According to petroleum minister Ram Naik, ONGC has already spent over Rs 450 crore in the state over the last 35 years. It is ready to make a fresh investment of Rs 400 crore in the two prospective blocks, one near Digha coast and the other one in the Sunderbans. The company also plans to put in Rs 100 crore in the three blocks of coal bed methane in Bengal.
But, ONGC sources say the lack of proper infrastructure in the state has become a major stumbling block. Chairman Subir Raha today said that the company needs a bridge to be made at Madhokhali, 20 km north of Contai subdivision.
“If the bridge is not constructed, we cannot take the rigs to the spot for exploration. The existing bridge cannot take the load of the heavy equipment and could collapse any day,” he said.
The state government had promised to complete the work on the bridge soon. However, nothing has been done so far, he said.
“I had taken up the matter over three months back and was reassured. But the public works department is yet to do anything about it,” he said.
The bridge needs about Rs 67 lakh for completion and ONGC is ready to pitch in with one-third of the total cost.
Raha made it clear that the company would bring in the rig from Madhya Pradesh only if the bridge was made.
The company has proposed to invest Rs 30 crore initially to start exploration activities in the region.
And if is able to strike potential reserves, the investment will run into several hundreds crores.

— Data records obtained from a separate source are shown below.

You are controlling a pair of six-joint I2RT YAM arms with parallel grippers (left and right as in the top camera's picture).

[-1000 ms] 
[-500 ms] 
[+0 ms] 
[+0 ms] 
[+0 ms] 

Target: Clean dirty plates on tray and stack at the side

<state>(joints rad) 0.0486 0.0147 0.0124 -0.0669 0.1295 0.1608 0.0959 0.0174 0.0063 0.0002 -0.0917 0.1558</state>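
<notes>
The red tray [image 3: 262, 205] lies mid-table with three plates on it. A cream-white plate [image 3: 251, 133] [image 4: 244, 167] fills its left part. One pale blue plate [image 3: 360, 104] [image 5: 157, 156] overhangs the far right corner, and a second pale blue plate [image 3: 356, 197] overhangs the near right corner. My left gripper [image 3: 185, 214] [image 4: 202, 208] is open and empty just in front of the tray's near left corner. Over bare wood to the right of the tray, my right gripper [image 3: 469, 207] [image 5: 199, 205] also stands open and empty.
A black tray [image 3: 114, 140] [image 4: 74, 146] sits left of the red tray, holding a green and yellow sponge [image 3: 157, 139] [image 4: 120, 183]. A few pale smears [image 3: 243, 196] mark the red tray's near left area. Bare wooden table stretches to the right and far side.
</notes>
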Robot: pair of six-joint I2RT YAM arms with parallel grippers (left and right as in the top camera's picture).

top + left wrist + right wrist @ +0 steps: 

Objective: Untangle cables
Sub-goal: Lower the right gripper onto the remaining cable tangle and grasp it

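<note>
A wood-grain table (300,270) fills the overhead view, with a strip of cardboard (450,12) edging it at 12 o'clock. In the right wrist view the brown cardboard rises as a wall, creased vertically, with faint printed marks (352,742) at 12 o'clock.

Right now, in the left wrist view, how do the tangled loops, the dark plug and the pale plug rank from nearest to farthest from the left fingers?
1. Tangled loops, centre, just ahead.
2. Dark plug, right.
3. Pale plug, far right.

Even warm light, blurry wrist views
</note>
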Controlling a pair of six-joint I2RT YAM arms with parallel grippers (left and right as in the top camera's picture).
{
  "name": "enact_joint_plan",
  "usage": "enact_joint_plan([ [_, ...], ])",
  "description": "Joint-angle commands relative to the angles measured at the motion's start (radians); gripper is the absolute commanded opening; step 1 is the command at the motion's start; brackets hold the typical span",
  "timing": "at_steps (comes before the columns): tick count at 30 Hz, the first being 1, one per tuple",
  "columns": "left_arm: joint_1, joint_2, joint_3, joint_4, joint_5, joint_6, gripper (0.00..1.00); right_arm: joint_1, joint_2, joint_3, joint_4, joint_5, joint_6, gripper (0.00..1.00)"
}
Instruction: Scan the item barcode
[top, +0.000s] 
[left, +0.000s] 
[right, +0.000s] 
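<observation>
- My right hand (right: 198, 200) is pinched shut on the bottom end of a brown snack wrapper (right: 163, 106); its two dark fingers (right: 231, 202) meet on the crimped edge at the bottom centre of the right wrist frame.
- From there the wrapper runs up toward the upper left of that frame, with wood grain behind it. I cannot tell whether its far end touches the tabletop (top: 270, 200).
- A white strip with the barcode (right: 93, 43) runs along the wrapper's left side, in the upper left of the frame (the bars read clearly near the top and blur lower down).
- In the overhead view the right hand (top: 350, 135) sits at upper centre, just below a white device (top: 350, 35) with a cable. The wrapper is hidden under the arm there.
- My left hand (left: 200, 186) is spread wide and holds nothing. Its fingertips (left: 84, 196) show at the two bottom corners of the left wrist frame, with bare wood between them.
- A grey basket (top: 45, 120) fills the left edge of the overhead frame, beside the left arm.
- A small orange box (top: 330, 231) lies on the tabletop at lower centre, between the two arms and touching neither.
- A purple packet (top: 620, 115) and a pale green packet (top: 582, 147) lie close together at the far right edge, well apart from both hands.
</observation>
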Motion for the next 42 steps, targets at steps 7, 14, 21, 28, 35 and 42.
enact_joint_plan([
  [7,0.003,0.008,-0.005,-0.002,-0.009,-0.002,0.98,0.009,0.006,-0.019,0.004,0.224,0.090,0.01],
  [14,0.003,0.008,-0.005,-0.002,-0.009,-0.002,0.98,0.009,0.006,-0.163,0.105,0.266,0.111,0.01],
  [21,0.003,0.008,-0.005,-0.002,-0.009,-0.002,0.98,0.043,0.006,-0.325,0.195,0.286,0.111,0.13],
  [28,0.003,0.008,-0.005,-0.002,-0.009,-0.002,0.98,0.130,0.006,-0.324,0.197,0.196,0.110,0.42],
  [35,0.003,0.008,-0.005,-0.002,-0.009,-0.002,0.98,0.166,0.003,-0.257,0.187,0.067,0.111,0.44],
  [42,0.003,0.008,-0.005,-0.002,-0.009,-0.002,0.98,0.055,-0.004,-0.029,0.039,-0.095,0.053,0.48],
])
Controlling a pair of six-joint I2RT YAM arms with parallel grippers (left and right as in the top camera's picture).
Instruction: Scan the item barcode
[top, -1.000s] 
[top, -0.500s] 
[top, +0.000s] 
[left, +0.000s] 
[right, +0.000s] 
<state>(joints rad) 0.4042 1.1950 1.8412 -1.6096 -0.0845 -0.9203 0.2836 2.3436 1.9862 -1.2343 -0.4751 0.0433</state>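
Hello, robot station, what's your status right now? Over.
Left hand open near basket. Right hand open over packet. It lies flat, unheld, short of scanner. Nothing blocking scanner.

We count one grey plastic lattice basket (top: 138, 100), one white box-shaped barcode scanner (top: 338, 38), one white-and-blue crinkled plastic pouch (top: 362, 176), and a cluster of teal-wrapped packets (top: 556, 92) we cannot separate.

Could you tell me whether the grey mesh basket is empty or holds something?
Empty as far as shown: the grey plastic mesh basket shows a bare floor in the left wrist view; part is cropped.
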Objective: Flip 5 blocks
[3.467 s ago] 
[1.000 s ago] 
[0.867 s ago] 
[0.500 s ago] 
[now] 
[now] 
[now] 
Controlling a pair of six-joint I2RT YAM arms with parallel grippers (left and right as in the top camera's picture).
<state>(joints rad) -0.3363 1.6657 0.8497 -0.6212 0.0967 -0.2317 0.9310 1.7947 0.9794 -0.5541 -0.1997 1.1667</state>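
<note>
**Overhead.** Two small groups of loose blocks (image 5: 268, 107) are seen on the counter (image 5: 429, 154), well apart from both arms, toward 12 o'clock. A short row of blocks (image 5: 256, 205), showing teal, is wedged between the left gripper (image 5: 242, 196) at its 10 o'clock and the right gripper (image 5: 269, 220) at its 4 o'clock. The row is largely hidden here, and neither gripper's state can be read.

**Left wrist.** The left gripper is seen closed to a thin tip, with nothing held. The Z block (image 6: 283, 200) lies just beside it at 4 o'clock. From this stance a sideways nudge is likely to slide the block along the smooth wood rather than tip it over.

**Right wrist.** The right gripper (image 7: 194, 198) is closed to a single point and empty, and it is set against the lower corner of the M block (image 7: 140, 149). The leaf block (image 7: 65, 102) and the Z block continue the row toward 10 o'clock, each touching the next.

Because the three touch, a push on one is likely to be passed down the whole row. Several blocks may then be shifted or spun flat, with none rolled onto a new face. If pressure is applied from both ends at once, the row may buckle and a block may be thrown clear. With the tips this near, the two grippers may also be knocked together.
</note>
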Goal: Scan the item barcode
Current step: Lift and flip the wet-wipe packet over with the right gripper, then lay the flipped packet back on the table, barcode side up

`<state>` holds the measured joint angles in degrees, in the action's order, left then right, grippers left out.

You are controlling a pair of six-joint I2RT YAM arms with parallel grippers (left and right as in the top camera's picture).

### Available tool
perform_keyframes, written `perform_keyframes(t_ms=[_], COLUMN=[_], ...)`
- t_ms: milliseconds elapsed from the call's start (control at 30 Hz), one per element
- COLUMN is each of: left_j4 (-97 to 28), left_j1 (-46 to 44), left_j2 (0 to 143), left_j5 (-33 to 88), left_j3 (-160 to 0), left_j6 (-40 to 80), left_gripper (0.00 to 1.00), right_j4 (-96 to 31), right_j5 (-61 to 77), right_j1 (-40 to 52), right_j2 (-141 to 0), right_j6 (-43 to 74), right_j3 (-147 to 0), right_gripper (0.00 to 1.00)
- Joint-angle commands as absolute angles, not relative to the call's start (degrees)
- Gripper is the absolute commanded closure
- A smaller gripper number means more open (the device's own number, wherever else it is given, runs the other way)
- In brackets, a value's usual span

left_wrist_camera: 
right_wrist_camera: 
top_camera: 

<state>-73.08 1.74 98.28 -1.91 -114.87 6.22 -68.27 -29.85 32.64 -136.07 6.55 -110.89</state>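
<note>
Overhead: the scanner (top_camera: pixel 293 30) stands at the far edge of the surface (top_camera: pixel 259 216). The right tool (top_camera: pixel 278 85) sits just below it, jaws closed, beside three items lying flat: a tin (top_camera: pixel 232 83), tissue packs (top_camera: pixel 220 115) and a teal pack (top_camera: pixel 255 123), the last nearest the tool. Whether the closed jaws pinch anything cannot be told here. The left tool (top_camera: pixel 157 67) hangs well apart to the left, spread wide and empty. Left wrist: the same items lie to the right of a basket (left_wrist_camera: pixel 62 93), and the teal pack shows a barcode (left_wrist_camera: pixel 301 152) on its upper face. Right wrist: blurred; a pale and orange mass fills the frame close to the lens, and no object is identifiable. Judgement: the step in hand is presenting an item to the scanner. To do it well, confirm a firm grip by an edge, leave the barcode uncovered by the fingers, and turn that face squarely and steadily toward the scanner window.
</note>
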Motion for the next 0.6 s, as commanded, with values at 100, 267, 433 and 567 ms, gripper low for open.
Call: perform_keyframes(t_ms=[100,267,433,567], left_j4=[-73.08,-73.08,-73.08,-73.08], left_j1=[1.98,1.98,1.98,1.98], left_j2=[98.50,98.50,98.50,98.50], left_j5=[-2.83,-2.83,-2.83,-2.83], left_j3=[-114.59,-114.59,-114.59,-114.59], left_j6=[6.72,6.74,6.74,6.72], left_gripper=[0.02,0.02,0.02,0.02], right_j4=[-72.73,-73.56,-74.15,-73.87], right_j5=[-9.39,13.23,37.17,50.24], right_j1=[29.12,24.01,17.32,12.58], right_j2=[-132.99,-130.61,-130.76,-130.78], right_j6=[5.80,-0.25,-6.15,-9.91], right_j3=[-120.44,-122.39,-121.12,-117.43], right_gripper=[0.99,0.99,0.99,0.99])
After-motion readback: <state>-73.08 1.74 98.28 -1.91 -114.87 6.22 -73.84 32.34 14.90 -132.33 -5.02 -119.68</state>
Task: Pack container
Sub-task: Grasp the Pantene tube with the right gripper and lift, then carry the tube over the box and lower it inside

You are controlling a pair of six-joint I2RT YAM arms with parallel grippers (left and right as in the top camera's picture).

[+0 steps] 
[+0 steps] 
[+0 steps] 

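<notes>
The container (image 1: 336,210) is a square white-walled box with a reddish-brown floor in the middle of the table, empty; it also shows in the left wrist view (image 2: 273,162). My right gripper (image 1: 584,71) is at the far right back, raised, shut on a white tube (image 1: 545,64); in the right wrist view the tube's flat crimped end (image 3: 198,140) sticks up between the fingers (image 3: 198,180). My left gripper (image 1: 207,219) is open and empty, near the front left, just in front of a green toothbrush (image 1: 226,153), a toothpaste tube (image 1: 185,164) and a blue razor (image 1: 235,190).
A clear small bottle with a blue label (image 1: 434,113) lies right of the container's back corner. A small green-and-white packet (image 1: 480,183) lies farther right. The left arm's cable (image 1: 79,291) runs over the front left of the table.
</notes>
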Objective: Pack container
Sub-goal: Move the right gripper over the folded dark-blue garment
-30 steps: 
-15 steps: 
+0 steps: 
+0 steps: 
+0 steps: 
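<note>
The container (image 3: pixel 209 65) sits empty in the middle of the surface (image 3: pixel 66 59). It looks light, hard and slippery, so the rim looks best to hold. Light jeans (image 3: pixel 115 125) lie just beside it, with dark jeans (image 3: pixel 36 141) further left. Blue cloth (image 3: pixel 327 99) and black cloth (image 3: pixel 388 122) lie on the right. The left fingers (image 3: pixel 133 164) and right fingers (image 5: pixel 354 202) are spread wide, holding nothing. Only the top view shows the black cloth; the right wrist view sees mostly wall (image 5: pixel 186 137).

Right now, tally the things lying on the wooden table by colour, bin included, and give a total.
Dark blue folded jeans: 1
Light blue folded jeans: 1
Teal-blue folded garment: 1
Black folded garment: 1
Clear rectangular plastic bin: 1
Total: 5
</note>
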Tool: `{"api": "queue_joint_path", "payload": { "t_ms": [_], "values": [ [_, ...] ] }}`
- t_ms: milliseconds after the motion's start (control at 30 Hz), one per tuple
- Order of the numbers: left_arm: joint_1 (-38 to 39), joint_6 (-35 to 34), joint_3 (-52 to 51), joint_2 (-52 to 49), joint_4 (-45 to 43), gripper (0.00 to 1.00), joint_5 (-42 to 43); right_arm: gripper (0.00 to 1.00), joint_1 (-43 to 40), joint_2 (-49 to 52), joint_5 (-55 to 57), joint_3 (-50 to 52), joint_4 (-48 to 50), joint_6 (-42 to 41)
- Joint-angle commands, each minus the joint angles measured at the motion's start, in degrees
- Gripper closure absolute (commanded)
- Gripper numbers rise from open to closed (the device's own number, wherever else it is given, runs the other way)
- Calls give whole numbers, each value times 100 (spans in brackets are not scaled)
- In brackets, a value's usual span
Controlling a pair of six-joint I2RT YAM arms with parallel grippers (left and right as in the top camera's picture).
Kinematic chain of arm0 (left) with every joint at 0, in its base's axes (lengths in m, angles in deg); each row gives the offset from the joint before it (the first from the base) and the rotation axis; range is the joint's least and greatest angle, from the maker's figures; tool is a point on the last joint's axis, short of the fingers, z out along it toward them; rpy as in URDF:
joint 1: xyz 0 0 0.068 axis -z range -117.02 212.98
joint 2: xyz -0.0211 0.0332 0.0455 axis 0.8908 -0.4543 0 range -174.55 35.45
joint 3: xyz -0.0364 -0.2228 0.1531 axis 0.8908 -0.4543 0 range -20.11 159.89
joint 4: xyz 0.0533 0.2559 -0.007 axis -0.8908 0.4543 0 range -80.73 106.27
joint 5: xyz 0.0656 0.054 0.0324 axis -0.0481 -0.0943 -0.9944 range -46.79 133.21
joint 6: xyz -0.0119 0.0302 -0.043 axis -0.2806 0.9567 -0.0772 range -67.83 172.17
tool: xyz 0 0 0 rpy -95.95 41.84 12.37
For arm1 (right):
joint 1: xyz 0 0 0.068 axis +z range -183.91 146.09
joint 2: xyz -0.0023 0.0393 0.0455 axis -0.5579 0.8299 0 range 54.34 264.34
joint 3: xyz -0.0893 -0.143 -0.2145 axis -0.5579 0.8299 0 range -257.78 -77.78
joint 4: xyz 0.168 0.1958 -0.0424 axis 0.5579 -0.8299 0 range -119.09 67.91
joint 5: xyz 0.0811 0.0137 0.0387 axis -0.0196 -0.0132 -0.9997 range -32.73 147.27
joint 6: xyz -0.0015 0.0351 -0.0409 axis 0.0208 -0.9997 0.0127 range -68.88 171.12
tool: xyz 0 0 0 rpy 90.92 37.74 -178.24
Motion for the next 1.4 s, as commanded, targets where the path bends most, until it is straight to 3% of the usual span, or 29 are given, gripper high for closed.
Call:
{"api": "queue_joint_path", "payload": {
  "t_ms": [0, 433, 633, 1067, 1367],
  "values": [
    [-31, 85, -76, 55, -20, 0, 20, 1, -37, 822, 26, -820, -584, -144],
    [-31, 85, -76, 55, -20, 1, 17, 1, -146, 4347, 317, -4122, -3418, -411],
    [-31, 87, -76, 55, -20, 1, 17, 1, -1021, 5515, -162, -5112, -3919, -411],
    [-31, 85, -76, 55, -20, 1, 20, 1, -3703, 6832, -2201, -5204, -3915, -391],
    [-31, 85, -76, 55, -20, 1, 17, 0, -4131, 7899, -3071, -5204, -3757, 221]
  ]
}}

Raha said a preliminary study shows the region has potential, but further exploration is needed for confirmation.
The ONGC chairman added that the company would start similar exploration jobs in the Sunderbans next winter if every thing goes in right direction.
Meanwhile, petroleum minister Ram Naik today ruled out imposition of surcharge on oil at the moment.
“There is no question of imposing any war surcharge now,” Naik said.
Asked if the government was toying with the idea of imposing any surcharge on oil if war ultimately broke out, the minister said: “We will cross the bridge when it comes.”